Why a poor man’s patent is not the best option for protecting your patent
The biggest obstacle for such a way of protection is that it is not a formal process for protecting your patent, and can sometimes shed a bad light on you. It carries little to no legal weight, despite it being a very cost-effective way of protection. There are many better ways to secure your patent. In the end, you should in no way depend on your poor man’s patent, even if it might be in your mind, a good idea of proving your rights to the patent. The best way is still to file a patent with the USPTO, even if it costs money and time. If you are sure about your patent, then the best way is not to hang around too much.
Even if it might be a double-edged sword to file a patent too quickly, it is still better than to depend on a poor man’s patent, which gives you little to no legal ground, especially in the current system. While a quick patent filing can ensure you the rights to the patent, it can also mean that you submit an incomplete application with missing details. Since the reform act of 2013, the use of poor man’s patents no longer an option.
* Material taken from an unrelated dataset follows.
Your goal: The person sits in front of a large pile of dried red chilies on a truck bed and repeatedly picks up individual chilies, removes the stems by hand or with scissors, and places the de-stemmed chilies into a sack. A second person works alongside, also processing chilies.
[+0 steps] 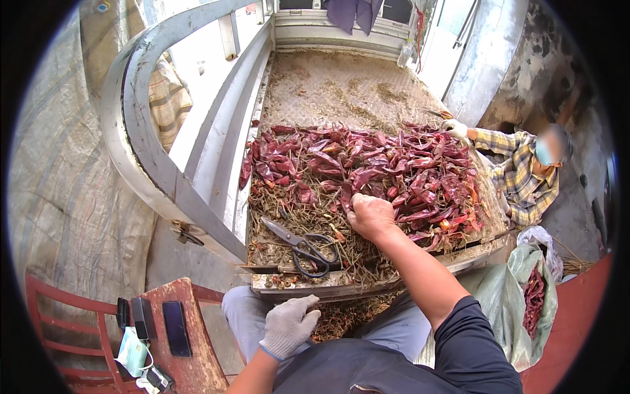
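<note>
Dried red chilli peppers (pixel 418 167) lie heaped across the bed of a small truck in front of me. My right hand (pixel 371 215), bare, has its fingers curled at the near edge of the heap. Its fingertips are hidden, so whether a pepper is in them cannot be told. In a knitted work glove, my left hand (pixel 291 322) hangs over my lap, holding nothing, with the thumb apart from the fingers. Black-handled scissors (pixel 300 246) rest between the hands on a litter of stems (pixel 268 207), handles toward me.
A co-worker (pixel 526 167) in a checked shirt reaches a gloved hand (pixel 455 129) onto the bed from the right. At left runs a metal side rail (pixel 142 162). A woven sack (pixel 529 305) holding peppers stands at right; a phone (pixel 176 328) lies on a wooden bench (pixel 199 354).
</note>
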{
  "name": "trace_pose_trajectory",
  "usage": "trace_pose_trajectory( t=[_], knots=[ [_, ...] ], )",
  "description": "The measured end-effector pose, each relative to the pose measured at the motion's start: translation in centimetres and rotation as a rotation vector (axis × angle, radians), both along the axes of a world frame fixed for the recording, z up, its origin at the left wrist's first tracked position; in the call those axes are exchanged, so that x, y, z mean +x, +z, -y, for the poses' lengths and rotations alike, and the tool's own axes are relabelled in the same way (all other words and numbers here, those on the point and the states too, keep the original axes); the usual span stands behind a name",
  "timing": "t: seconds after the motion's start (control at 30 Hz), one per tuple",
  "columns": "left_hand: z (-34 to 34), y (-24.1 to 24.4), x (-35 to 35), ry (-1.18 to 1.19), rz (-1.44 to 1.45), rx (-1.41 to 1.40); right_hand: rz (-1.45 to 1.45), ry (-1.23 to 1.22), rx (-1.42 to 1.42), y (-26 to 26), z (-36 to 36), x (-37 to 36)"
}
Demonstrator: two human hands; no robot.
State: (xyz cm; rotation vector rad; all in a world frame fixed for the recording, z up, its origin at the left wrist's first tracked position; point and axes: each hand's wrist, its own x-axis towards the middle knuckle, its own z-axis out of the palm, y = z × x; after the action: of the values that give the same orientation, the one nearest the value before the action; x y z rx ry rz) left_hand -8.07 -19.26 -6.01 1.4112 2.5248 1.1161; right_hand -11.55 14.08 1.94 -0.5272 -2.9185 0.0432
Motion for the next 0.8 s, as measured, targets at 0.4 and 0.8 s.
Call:
trace_pose_trajectory(
  t=[0.4,0.8],
  knots=[
    [-1.9,3.0,1.1,-0.028,0.284,-0.010,0.106,0.015,0.073,2.9,-5.6,-2.0],
    [-6.5,6.0,-2.6,0.024,0.158,0.382,-0.052,0.085,0.067,6.0,-2.7,4.9]
  ],
)
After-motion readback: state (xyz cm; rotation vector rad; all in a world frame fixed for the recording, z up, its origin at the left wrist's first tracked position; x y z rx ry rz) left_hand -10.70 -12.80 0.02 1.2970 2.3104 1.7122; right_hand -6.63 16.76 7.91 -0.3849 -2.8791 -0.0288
Additionally, a poor man’s patent is not considered as reliable as the inventor can manipulate it in many ways. For one, an inventor might unseal the envelope and change details or information, and then seal it again and mark it as unsealed. The use of poor man’s patents is pretty much extinct.
Alternatives to poor man’s patents
What are some other options for a poor man’s patent? Well, the best option is undoubtedly to file the patent as soon as possible to get the “patent pending” status. At least then, you will be able to be sure that your patent is protected to an extent by the filing date, which is now almost the only reliable way to protect the patent. The costs for getting a patent-pending status for your invention can vary from $60 to $240, but those can rise.
The costs can go even higher up if you decide to get a patent attorney. These can cost you thousands of dollars, but at least you will be working with a professional, and you will be sure that your patent is as secure as possible. Hiring an attorney is even recommended in the patent to get the filing process done as quickly as possible. The attorney can help you with papers and can give you advice for protecting your patent in the best way possible.
Another possible alternative is a “registered design,” which protects the look of your invention, or the design. It protects the appearance of a device. Therefore, if another product looks similar to your own, you can use the “registered design” or the “patent design” to protect your invention.
A poor man’s patent is a concept that sometimes protects patents. It involves the inventor mailing the written details of the patent to himself, and then leave it unsealed. That envelope can then be the proof for the patent on the day of receiving the envelope. While it was sometimes useful under the “first to invent” system, it is almost extinct and rarely used under the current “first to file” rule, which prefers inventors who come first to the United States Patent and Trademark Office.
Inevitably, if you are serious about your invention, then you cannot go wrong with filing the patent to the USPTO. Even though it might take a lot of time, money, and effort, it will at least ensure that your idea has some protection. Hiring an attorney might also be a good option if you can afford one, as he can make your life much more comfortable with your patent.